Exercise description>
Each line containing the word "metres" must be copied from the material below.
(Input data Opens)
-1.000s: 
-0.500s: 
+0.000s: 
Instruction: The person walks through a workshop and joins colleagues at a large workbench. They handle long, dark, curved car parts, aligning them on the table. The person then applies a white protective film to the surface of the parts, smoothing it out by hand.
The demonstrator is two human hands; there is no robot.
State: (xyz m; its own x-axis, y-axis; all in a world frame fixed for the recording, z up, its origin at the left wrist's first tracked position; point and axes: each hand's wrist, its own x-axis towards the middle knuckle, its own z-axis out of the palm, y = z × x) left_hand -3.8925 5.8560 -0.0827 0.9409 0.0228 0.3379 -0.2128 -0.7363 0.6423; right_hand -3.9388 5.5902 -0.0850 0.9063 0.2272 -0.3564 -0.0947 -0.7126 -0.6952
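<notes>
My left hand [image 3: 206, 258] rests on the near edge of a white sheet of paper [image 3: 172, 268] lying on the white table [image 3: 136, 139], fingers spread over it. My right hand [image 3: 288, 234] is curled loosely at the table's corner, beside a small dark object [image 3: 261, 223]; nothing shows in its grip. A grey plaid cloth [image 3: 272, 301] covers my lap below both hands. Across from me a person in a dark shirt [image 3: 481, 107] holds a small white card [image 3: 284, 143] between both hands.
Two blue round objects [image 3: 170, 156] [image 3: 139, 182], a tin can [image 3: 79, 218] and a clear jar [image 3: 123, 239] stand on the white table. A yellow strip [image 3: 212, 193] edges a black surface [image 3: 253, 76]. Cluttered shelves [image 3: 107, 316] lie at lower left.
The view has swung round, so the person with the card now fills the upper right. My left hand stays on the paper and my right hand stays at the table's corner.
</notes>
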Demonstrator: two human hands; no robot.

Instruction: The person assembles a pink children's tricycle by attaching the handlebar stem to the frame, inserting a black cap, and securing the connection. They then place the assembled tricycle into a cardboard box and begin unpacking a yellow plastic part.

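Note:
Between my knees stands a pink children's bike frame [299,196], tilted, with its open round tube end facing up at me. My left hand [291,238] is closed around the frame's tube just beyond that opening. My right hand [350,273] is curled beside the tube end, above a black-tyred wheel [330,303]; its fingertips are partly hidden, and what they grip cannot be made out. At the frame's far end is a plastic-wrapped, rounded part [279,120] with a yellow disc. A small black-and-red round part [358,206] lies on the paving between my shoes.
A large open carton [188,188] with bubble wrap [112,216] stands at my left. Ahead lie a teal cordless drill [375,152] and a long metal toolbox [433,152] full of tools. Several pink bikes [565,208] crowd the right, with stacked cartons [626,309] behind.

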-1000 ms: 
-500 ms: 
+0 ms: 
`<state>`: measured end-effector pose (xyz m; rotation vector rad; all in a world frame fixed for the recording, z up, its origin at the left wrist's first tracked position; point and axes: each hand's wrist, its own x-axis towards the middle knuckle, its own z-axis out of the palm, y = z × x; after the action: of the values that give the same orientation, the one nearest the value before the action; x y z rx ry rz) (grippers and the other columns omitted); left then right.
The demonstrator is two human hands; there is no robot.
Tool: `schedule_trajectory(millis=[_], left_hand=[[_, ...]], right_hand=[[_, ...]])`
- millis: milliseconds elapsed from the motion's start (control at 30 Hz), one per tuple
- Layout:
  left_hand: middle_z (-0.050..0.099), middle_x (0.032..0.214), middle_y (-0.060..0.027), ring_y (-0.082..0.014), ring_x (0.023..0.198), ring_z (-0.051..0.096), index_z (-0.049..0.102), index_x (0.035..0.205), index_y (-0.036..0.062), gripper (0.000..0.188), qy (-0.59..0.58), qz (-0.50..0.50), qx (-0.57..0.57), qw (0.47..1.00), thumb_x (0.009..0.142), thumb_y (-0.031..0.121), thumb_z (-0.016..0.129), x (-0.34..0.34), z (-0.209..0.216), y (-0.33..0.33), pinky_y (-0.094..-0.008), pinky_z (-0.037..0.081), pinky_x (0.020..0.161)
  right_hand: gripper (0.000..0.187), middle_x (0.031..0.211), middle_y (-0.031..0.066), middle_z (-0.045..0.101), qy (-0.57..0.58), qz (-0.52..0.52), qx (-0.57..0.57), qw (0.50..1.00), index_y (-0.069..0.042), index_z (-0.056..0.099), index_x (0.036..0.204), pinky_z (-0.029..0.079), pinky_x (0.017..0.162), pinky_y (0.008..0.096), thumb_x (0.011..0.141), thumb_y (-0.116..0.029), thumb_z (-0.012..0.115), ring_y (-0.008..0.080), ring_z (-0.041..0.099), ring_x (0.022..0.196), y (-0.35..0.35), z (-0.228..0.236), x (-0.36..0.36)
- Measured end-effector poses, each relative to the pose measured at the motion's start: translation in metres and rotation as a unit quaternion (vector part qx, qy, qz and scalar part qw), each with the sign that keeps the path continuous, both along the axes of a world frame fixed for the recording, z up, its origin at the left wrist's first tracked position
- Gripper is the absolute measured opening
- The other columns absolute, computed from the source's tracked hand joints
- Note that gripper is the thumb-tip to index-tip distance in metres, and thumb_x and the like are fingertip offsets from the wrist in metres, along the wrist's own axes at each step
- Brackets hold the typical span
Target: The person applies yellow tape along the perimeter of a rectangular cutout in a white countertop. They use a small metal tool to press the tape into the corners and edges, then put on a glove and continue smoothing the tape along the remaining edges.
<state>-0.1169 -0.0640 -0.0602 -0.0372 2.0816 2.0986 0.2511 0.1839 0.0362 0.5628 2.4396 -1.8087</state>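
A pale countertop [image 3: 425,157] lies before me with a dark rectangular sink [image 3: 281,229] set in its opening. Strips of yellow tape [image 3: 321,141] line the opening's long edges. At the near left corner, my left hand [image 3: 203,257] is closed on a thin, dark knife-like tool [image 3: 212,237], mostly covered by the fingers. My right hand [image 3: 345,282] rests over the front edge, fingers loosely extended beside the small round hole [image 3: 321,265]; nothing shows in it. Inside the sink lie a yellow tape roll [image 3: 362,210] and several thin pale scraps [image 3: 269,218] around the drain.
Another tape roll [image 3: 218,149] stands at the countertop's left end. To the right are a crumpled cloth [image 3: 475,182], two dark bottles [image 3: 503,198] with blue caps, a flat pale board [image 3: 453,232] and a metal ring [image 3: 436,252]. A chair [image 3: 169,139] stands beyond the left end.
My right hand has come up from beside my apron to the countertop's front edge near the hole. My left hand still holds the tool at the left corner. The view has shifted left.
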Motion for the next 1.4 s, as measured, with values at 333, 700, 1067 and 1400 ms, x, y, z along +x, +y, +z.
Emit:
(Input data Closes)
Written answer>
- Measured end-effector poses, each relative to the pose measured at the motion's start: translation in metres and rotation as a unit quaternion (vector part qx, qy, qz and scalar part qw), each with the sign that keeps the path continuous, both along the axes of a world frame fixed for the recording, z up, its origin at the left wrist's first tracked position
- Note that gripper is the thumb-tip to index-tip distance in metres, and thumb_x and the like are fingertip offsets from the wrist in metres, along the wrist's own axes at each step

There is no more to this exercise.